Start at the first line below and write out everything verbatim except the pictures.
_ _ _ _ _
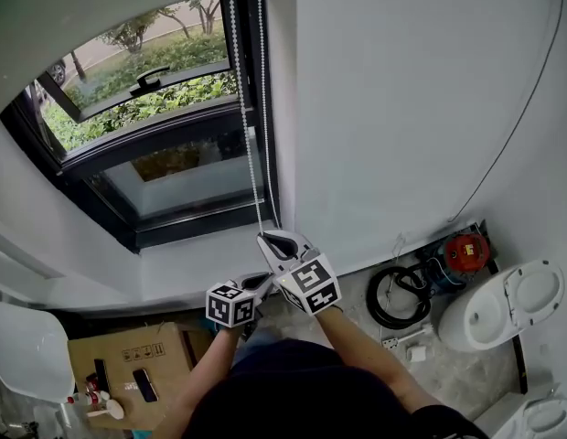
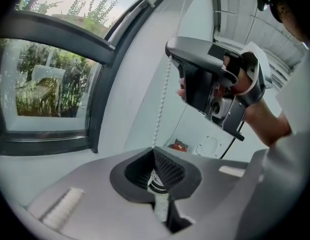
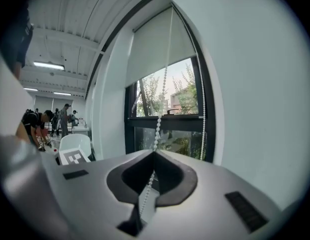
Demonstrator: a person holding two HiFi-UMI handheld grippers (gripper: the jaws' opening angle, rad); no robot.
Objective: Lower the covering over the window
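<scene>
Right gripper [image 3: 155,153] clamped on chain [image 3: 158,124]. Left gripper [image 2: 154,151] clamped just below, apparently on the same strand, set for hand-over-hand pulling. Blind [image 3: 155,44] sits high, covering only the top of window [image 3: 180,99]; most lowering evidently remains.

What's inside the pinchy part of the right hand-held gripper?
The white bead chain is pinched in the right hand-held gripper. The beads squeezed right between its closed jaws are covered.

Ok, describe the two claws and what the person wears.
The left claw and the right claw are grey moulded shells with black ribbed pads. Each carries a white cube of black square markers. The person wears a dark top.
</scene>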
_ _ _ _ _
RESULT:
Demonstrator: a person holding two HiFi-UMI handheld grippers (gripper: the jaws' opening angle, rad); no robot.
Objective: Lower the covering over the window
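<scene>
Right gripper [image 3: 155,153] clamped on chain [image 3: 158,124]. Left gripper [image 2: 154,151] clamped just below, apparently on the same strand, set for hand-over-hand pulling. Blind [image 3: 155,44] sits high, covering only the top of window [image 3: 180,99]; most lowering evidently remains.

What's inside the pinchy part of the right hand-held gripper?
The white bead chain is pinched in the right hand-held gripper. The beads squeezed right between its closed jaws are covered.

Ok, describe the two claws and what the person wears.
The left claw and the right claw are grey moulded shells with black ribbed pads. Each carries a white cube of black square markers. The person wears a dark top.
</scene>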

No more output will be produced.